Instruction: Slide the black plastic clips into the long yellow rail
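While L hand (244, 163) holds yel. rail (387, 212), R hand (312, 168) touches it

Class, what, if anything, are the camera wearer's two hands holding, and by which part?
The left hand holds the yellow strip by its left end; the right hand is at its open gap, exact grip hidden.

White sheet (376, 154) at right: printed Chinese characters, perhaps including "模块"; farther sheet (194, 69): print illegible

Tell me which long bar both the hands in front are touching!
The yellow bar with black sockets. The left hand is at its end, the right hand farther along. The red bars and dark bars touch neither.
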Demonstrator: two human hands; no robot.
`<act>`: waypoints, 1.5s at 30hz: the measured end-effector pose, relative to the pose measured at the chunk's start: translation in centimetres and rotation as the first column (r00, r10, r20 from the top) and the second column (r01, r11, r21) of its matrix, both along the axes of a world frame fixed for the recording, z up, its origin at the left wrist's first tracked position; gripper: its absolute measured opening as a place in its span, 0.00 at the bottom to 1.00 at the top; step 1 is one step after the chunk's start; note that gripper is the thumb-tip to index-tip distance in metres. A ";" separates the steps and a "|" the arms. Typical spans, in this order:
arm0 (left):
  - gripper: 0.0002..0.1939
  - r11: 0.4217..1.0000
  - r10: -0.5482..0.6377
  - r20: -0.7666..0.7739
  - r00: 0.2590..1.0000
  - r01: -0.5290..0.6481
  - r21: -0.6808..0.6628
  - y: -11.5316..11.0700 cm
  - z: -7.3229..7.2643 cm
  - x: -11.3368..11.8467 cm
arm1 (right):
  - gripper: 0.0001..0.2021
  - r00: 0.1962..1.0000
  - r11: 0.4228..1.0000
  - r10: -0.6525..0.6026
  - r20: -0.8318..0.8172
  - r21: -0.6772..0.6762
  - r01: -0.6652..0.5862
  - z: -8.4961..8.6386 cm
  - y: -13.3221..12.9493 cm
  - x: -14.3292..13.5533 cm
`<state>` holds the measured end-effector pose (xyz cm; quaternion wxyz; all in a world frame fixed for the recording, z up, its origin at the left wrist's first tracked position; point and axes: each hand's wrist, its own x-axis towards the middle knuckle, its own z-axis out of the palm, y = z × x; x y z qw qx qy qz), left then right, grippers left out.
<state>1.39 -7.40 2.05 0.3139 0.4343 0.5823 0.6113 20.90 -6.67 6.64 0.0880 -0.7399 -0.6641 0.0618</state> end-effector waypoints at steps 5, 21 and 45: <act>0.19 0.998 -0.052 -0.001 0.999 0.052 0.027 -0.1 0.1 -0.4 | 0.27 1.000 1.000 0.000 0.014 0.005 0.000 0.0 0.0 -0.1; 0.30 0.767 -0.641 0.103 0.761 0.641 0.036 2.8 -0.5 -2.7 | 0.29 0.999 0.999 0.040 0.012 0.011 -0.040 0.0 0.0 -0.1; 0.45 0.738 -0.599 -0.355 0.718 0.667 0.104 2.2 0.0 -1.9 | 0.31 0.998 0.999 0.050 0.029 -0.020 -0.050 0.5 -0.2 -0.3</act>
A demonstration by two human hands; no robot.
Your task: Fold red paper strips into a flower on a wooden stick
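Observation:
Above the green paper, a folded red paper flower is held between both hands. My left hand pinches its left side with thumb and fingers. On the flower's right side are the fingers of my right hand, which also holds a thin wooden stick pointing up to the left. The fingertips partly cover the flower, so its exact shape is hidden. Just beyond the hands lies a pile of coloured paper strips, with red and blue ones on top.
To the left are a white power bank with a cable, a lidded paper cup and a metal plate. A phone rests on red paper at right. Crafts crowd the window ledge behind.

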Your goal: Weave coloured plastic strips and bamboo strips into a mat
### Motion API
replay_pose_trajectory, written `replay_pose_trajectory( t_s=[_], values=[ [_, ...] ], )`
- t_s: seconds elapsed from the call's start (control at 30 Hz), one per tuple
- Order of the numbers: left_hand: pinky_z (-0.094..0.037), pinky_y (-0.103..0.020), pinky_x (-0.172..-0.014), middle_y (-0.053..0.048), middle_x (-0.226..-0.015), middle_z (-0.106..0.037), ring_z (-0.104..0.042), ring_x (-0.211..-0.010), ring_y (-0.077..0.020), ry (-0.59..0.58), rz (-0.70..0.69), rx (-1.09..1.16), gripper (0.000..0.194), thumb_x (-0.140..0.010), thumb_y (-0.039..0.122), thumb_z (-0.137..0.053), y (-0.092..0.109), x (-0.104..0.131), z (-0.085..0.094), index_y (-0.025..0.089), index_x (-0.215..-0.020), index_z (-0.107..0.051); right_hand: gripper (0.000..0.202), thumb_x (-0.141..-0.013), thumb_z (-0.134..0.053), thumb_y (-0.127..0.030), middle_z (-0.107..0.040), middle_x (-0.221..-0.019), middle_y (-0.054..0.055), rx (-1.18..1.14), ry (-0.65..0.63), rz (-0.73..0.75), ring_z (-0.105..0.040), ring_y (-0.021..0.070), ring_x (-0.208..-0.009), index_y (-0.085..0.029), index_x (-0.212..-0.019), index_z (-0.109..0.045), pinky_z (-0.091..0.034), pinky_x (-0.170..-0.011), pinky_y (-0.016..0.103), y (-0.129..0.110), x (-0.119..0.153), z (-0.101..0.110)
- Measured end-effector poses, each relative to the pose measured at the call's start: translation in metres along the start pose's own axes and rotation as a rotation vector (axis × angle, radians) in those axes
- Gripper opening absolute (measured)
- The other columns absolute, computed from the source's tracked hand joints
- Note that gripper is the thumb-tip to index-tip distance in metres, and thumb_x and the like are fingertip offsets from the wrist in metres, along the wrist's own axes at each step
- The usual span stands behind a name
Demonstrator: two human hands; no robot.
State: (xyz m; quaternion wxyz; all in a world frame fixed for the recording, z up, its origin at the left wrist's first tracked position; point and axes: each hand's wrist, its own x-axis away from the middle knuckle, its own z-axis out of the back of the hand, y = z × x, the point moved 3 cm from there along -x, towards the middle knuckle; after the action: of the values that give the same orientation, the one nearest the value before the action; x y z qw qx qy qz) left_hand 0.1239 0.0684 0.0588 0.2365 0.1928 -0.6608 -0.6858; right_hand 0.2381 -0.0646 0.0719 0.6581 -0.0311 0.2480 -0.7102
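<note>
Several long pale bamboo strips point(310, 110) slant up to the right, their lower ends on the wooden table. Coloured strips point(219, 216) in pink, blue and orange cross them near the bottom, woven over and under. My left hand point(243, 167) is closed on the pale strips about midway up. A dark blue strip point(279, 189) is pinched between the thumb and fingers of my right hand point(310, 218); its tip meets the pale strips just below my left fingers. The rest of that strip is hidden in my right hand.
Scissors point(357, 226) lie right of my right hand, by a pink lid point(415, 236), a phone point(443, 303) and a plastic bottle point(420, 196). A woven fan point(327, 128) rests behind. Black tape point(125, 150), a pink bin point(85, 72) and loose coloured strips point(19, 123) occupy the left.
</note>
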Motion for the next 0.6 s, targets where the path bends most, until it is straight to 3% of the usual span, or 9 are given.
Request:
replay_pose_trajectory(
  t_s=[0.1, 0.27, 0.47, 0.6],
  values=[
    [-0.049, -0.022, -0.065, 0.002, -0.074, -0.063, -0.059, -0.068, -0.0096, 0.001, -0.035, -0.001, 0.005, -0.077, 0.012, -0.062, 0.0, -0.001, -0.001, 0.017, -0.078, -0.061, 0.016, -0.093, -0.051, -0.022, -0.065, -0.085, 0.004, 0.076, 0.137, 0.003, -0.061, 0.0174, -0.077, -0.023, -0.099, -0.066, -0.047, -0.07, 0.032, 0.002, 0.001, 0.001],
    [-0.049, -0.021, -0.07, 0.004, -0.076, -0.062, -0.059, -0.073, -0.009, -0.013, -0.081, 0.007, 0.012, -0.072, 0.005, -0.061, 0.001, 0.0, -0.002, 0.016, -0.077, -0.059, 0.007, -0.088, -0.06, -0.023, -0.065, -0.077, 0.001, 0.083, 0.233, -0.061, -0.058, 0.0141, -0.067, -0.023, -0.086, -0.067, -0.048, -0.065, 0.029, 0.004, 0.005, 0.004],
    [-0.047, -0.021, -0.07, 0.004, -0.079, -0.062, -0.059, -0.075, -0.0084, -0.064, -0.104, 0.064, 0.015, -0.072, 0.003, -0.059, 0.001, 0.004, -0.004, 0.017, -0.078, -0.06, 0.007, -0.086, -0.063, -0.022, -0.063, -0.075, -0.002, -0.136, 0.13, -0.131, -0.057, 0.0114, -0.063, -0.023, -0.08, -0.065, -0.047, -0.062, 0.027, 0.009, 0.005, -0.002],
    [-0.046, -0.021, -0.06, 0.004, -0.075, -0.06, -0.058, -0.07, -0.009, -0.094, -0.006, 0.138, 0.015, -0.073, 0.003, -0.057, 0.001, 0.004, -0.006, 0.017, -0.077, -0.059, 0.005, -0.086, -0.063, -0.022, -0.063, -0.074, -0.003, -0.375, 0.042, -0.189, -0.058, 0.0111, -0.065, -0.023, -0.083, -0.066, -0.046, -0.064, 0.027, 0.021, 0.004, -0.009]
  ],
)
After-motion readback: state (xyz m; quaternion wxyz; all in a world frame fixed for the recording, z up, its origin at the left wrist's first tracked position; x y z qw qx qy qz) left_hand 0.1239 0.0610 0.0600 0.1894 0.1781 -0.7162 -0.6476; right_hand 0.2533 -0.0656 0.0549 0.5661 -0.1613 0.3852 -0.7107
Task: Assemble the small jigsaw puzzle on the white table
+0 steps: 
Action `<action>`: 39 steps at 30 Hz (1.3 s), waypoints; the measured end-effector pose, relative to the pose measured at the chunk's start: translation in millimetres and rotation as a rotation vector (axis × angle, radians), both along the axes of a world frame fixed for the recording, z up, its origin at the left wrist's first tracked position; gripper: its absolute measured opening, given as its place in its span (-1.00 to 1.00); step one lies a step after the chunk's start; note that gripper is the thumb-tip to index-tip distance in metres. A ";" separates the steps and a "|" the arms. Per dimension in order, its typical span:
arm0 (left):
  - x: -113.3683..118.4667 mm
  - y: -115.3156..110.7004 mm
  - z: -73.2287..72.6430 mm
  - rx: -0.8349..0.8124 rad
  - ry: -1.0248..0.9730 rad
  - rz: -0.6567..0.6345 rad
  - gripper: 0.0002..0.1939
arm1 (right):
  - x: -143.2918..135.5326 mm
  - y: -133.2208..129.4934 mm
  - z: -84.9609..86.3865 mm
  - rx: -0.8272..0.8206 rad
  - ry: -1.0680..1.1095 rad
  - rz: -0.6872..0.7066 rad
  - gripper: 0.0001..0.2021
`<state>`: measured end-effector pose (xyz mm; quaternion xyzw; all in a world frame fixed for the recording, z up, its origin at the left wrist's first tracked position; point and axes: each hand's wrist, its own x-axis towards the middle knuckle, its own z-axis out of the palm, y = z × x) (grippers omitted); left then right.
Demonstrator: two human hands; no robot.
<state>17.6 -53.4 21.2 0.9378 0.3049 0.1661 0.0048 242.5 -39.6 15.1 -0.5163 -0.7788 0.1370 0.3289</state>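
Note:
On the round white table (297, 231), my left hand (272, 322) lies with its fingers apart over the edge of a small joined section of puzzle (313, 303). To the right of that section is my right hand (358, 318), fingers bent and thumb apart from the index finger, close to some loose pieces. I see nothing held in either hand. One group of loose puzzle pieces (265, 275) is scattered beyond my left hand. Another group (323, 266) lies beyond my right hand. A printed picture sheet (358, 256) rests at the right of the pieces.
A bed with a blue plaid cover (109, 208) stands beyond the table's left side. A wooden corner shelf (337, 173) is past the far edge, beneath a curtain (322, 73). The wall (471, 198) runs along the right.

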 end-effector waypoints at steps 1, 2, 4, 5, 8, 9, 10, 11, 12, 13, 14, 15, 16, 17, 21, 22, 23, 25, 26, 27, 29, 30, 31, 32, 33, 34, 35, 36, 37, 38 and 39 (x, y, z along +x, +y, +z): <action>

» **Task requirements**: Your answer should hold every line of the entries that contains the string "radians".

» **Solution for this problem**:
- Measured end-effector poses, each relative to the pose measured at the call's start: translation in metres along the start pose's own axes and rotation as a rotation vector (axis × angle, radians) in those axes
Action `<action>`: 39 steps at 30 Hz (1.3 s), waypoints; the measured end-effector pose, relative to the pose measured at the chunk's start: translation in millimetres and rotation as a rotation vector (axis × angle, radians), both along the axes of a world frame fixed for the recording, z up, its origin at the left wrist's first tracked position; gripper: its absolute measured opening, given as its place in its span (-1.00 to 1.00); step one lies a step after the chunk's start; note that gripper is the thumb-tip to index-tip distance in metres. A ";" separates the steps and a "|" the arms. Per dimension in order, its typical span:

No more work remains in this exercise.